Thermal power plants will face growing constraints as a result of climate change, with temperature-related curtailments potentially causing billions of dollars in lost revenue and requiring a significant buildout of global capacity, according to climate researchers.
A new study estimates that each degree C of global warming will increase global curtailment of thermal power plants by 0.8 to 1.2 percentage points during times of peak electricity demand. The resulting power loss could create the need for an additional 18 GW to 27 GW of new capacity to offset the losses, according to an article presenting the study's findings published Dec. 17 in the Environmental Research Letters journal.
The analysis quantifies the potential future risk from heatwaves and droughts that have already hit power plants in the U.S. and Europe with increasing frequency over recent years. A 2018 heatwave that swept across Europe caused widespread shutdowns at nuclear plants, from France to Finland, and utilities have also been forced to throttle their plants over the past two years.
In the U.S., an analysis by S&P Global Market Intelligence found that more than half of the fossil-fueled and nuclear plants in the Lower 48 are located in areas forecast to face climate-related water stress by the end of this decade under a business-as-usual scenario.
Water and air cooling systems used at thermal plants become less efficient at higher temperatures and operators also have to curtail or shut down their plants because of local regulations that limit water withdrawal during drought or periods of high temperatures.
"Recent heat waves have reduced power generation capacity in Europe, and a hotter and drier future may make such curtailment events more common, creating an imperative to compensate for the resulting reduced electricity generation," the researchers wrote in their article.
The study, titled "Thermal power generation is disadvantaged in a warming world," was produced by Ethan Coffel, an assistant professor in the Department of Geography and the Environment at Syracuse University, and Justin Mankin, an assistant professor in the Department of Geography at Dartmouth College.
For their analysis, the researchers combined temperature and water runoff data with power plant outage records for nuclear plants in the U.S., as well as coal, gas and oil-fired plants in the EU, in order to estimate future curtailments.
They applied the results to the global fleet of power plants and found that climate change has already increased average curtailments at thermal plants by 0.75 to 1 percentage points to date.
"Relative to policy scenarios with global transitions to renewable portfolios or that allow aging plants to retire, thermal power generation is a systemically disadvantaged means of electricity production in a warming world," they wrote.
Largely due to higher air conditioning use, peak electricity demand in the U.S. is already expected to increase by 10 to 20 percentage points under 2 degrees C of warming, and by 30 to 50 percentage points under 4 degrees C, according to the researchers.
But potential curtailments and their likely impact also rely to a large degree on the trajectory of power systems.

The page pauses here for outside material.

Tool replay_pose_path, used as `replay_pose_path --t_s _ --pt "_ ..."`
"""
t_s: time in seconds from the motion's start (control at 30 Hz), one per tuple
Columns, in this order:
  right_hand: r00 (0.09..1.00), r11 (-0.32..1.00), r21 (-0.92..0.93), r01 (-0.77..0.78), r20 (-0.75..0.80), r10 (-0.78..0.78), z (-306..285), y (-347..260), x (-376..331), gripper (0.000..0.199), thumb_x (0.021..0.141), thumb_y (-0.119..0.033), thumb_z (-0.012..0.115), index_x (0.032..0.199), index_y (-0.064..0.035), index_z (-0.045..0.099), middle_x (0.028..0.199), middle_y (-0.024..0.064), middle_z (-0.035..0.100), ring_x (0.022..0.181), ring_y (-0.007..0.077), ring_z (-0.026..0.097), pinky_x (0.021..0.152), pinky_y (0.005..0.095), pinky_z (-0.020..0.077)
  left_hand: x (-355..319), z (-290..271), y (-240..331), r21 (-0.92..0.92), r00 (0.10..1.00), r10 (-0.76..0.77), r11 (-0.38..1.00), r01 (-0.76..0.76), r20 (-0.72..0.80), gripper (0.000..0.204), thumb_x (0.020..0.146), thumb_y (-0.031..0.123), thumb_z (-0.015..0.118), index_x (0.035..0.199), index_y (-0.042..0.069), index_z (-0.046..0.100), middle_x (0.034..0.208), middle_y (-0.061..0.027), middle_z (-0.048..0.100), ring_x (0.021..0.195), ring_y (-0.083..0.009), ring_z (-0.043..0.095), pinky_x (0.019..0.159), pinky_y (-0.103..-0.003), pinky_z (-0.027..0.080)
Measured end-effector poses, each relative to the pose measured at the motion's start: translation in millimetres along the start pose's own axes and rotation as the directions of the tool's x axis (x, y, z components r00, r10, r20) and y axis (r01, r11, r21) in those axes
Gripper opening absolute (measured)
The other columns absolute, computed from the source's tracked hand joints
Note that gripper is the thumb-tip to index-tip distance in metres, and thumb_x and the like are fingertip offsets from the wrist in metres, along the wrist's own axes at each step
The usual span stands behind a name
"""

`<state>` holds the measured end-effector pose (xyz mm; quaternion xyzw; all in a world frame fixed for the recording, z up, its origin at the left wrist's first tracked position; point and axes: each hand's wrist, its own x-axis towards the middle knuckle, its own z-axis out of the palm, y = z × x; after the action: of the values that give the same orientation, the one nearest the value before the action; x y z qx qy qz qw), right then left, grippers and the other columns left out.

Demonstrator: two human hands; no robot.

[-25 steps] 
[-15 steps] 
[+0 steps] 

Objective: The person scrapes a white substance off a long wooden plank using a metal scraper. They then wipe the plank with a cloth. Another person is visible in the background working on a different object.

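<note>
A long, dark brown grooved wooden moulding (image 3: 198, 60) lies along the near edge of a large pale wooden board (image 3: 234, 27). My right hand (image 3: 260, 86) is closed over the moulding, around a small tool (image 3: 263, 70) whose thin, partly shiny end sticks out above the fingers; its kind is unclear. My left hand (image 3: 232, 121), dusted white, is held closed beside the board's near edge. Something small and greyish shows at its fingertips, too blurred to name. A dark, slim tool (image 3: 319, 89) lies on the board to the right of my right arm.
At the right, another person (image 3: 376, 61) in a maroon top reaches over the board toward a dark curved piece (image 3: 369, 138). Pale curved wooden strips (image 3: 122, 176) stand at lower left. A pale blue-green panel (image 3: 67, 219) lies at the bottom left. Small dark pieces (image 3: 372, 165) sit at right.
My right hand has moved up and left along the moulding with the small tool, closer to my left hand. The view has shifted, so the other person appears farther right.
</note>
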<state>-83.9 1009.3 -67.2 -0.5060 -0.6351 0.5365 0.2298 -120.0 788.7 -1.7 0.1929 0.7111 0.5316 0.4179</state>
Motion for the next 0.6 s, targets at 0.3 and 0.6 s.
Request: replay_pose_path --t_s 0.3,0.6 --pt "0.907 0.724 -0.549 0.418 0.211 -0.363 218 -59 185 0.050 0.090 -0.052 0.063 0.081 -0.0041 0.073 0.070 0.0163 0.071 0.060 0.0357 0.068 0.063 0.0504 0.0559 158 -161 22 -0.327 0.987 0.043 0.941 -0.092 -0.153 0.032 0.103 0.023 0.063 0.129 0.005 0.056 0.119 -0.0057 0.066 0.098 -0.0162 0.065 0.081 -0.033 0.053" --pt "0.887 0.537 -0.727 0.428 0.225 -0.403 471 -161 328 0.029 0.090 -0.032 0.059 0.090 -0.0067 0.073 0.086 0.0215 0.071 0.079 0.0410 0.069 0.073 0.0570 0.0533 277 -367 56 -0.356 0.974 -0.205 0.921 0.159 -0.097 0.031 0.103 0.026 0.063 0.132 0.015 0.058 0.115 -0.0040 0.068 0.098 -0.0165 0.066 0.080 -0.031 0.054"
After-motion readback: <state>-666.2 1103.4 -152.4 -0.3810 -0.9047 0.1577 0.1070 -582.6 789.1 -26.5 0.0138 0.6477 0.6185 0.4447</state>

Applied at a global scale, the researchers' model suggests that aggregated curtailment could translate into lost revenue of up to $47 billion per year by the end of the century under the International Energy Agency's Stated Policies scenario, which assumes thermal plant capacity keeps growing.
But under the IEA's Sustainability scenario, which would see thermal power generation mostly phased out by the year 2100, the annual cost would only be $1 billion. Both figures assume a levelized cost of electricity from $0.10/kWh to $0.20/kWh.
In the U.S. and Europe, utilities' overall exposure to water stress will likely shrink as they pursue decarbonization strategies, replacing water-dependent plants with wind and solar parks. Some companies are also implementing water management and related investment strategies to reduce their exposure.
The researchers also point out that newer combined-cycle gas power plants, which are becoming more common, require less cooling than other thermal plants. That could mean heat-related curtailment at those plants is actually lower than estimated.
Power system trajectories and warming are also linked: If thermal plants are rapidly decommissioned, there would be less warming and therefore less curtailment.
"If we rapidly transition the electricity sector to non-thermal power sources like solar and wind, curtailment can be greatly reduced, although hydro power may face substantial future risk from reduced streamflow," the researchers wrote. "Our results highlight the double benefit from non-thermal electricity generation in a warmer world: less curtailment and fewer emissions."